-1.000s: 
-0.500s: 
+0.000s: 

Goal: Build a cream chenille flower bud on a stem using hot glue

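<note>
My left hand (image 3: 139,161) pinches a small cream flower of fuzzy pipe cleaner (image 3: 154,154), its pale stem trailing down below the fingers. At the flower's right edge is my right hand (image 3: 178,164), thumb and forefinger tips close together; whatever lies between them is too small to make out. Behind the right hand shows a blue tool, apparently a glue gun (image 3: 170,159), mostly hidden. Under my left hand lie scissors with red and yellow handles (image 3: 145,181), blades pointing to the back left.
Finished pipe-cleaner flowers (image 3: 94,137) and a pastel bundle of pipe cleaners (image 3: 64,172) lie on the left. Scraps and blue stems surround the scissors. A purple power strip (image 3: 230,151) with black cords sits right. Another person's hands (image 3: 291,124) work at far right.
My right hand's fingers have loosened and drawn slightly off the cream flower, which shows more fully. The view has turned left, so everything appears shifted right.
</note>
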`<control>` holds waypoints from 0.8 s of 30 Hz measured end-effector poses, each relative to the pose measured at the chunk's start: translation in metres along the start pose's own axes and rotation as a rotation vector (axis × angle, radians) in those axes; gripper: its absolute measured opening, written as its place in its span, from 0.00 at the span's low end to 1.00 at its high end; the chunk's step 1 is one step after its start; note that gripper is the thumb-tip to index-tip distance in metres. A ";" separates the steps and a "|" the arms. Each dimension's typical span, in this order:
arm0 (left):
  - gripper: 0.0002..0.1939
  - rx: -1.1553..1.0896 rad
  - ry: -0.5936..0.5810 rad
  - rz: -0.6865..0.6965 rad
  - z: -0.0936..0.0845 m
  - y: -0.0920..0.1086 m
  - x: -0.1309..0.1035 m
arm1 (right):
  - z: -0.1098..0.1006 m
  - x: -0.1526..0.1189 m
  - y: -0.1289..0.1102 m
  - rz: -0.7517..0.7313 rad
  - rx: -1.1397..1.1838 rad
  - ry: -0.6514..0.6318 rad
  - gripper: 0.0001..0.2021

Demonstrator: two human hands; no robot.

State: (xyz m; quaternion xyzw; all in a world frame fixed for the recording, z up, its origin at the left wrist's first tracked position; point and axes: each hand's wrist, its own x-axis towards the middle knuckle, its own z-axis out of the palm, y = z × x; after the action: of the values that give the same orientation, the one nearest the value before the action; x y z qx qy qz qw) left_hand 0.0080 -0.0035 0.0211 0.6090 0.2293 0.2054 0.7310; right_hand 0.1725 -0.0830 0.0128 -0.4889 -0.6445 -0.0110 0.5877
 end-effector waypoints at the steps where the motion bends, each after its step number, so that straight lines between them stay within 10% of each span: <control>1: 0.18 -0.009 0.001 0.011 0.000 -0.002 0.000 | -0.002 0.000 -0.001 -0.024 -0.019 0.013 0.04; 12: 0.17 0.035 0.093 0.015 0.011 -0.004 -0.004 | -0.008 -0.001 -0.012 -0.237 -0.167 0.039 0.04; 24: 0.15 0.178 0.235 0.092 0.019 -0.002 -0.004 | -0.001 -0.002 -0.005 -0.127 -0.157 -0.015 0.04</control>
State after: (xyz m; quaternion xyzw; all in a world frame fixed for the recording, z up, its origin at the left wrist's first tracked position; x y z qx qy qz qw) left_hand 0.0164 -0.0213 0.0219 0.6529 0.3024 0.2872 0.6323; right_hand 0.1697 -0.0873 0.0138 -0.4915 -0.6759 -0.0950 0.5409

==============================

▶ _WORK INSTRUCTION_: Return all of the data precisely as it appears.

▶ _SOLUTION TO THE EXERCISE_:
-1.000s: 
-0.500s: 
+0.000s: 

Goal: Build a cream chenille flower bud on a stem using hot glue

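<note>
My left hand (image 3: 139,161) pinches a small cream flower of fuzzy pipe cleaner (image 3: 154,154), its pale stem trailing down below the fingers. At the flower's right edge is my right hand (image 3: 178,164), thumb and forefinger tips close together; whatever lies between them is too small to make out. Behind the right hand shows a blue tool, apparently a glue gun (image 3: 170,159), mostly hidden. Under my left hand lie scissors with red and yellow handles (image 3: 145,181), blades pointing to the back left.
Finished pipe-cleaner flowers (image 3: 94,137) and a pastel bundle of pipe cleaners (image 3: 64,172) lie on the left. Scraps and blue stems surround the scissors. A purple power strip (image 3: 230,151) with black cords sits right. Another person's hands (image 3: 291,124) work at far right.
My right hand's fingers have loosened and drawn slightly off the cream flower, which shows more fully. The view has turned left, so everything appears shifted right.
</note>
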`<control>` holds waypoints from 0.8 s of 30 Hz measured end-effector poses, each relative to the pose measured at the chunk's start: translation in metres along the start pose's own axes and rotation as a rotation vector (axis × angle, radians) in those axes; gripper: its absolute measured opening, written as its place in its span, from 0.00 at the span's low end to 1.00 at its high end; the chunk's step 1 is one step after its start; note that gripper is the thumb-tip to index-tip distance in metres. A ";" separates the steps and a "|" the arms. Each dimension's typical span, in this order:
arm0 (left):
  - gripper: 0.0002..0.1939
  - rx: -1.1553..1.0896 rad
  - ry: -0.5936..0.5810 rad
  - rz: -0.6865..0.6965 rad
  - z: -0.0936..0.0845 m
  - y: -0.0920..0.1086 m
  - x: -0.1309..0.1035 m
arm1 (right):
  - z: -0.1098..0.1006 m
  - x: -0.1526..0.1189 m
  - y: -0.1289..0.1102 m
  - rz: -0.7517..0.7313 rad
  - rx: -1.1397..1.1838 rad
  - ry: -0.6514..0.6318 rad
  - gripper: 0.0001..0.2021

Demonstrator: two human hands; no robot.

State: (xyz m; quaternion xyzw; all in a world frame fixed for the recording, z up, its origin at the left wrist's first tracked position; point and axes: each hand's wrist, its own x-axis towards the middle knuckle, its own z-axis out of the palm, y = z × x; after the action: of the values that give the same orientation, the one nearest the value before the action; x y z qx qy qz qw) left_hand 0.0080 -0.0035 0.0211 0.6090 0.2293 0.2054 0.7310; right_hand 0.1725 -0.0830 0.0128 -0.4889 -0.6445 -0.0110 0.5877
 end-effector waypoints at the steps where the motion bends, each after its step number, so that straight lines between them stay within 10% of each span: <control>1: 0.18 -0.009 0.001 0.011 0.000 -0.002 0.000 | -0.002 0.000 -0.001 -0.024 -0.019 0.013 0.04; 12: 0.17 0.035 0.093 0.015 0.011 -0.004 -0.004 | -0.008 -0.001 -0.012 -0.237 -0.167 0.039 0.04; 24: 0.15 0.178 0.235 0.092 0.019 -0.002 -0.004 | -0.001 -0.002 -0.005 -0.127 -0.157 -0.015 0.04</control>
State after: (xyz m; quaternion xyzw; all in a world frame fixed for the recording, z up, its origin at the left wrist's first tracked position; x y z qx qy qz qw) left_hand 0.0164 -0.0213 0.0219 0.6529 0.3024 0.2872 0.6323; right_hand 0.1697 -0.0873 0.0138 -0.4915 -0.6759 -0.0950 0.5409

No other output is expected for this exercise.